Bölgenin temel geçim kaynağının hayvancılık olduğunu belirten Bingöl Damızlık Sığır Yetiştiricileri Birliği Başkanı, hayvan yetiştiricilerinin sütlerini satacak pazar bulamadıkları için zor günler yaşadığını söyledi.

Bingöl Damızlık Sığır Yetiştiricileri Birliği Başkanı Doğan Koç, Bölgenin geçim kaynağının hayvancılık üzerine kurulduğunu belirterek, bölgenin zorlu kış mevsimi ile birlikte, hayvan yetiştiricilerinin sütlerini satacak pazar bulamadıkları için zor günler geçirdiğini belirtti.

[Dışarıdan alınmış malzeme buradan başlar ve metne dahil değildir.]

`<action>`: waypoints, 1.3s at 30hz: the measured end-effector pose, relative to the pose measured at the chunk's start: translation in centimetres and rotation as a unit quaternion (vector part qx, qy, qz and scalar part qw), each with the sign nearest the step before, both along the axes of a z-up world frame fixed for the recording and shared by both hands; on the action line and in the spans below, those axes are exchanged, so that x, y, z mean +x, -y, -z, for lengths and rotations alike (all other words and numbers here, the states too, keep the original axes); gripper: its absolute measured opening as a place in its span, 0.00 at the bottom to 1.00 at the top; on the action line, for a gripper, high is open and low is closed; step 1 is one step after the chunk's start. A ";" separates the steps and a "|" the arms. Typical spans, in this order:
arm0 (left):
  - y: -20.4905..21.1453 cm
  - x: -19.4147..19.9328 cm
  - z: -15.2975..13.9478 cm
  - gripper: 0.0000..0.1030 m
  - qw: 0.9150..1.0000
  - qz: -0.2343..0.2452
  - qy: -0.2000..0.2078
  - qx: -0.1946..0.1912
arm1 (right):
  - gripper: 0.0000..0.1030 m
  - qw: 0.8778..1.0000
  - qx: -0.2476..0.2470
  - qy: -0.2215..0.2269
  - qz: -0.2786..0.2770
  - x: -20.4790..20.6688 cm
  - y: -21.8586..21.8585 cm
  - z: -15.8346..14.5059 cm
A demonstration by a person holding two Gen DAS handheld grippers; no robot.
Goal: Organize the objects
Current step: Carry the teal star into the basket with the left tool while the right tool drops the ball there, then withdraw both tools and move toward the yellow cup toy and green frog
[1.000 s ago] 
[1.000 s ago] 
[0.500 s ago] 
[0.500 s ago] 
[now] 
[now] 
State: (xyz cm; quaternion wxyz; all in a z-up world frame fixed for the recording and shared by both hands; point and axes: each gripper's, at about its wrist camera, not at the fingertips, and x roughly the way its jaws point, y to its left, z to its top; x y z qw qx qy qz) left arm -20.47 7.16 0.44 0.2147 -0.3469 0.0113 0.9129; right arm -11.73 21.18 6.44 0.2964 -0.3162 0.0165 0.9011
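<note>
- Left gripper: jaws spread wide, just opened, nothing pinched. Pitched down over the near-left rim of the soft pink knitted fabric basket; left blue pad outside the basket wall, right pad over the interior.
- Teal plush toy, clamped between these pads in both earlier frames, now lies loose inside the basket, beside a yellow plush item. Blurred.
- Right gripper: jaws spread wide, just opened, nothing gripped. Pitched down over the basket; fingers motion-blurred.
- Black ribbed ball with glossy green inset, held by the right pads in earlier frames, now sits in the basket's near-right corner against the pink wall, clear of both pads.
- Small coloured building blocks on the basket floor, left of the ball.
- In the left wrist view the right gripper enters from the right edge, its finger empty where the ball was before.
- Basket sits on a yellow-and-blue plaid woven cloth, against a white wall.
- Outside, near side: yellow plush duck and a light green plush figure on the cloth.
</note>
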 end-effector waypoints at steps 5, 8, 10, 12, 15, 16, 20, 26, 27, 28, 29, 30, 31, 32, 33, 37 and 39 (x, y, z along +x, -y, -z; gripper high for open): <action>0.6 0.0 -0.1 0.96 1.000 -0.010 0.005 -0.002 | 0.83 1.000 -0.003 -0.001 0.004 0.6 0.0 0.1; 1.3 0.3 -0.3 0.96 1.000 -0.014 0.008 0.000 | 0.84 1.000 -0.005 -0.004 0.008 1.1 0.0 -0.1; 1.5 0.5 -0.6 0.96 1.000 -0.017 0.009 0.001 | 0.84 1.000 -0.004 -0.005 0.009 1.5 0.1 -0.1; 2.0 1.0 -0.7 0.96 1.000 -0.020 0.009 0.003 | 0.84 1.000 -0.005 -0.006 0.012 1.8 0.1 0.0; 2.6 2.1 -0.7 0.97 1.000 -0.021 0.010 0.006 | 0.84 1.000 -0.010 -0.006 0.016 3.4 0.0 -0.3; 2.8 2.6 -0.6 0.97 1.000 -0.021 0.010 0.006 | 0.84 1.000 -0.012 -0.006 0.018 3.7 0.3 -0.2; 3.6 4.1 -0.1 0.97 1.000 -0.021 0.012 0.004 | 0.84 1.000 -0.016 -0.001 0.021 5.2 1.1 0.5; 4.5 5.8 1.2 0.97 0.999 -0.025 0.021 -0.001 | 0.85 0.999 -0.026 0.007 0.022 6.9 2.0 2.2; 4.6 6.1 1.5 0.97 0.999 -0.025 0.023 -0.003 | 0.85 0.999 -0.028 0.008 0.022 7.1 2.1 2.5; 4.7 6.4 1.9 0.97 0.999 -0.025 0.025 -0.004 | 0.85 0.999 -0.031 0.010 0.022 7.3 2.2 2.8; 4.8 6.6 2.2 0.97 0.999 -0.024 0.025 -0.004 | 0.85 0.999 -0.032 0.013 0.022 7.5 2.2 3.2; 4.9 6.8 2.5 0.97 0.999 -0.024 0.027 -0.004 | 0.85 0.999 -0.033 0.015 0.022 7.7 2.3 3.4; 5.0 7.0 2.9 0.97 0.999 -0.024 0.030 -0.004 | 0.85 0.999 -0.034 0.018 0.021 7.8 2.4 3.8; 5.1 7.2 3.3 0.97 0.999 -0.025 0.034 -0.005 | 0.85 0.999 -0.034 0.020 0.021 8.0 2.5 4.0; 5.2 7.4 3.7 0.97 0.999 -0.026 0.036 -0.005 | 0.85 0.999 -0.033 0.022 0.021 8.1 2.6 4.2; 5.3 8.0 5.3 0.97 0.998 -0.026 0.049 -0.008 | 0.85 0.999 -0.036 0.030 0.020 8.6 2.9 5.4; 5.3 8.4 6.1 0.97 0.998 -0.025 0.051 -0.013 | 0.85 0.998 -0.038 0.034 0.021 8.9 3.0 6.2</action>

Bölge hayvancılığı ve yetiştiricilerin karşılaştığı sorunları İLKHA’ya değerlendiren Bingöl Damızlık Sığır Yetiştiricileri Birliği Başkanı Doğan Koç, zor günler yaşayan yetiştiricinin yaşadığı sorunlarının giderilmesi için devlet desteğinin artırılması gerektiğini vurguladı.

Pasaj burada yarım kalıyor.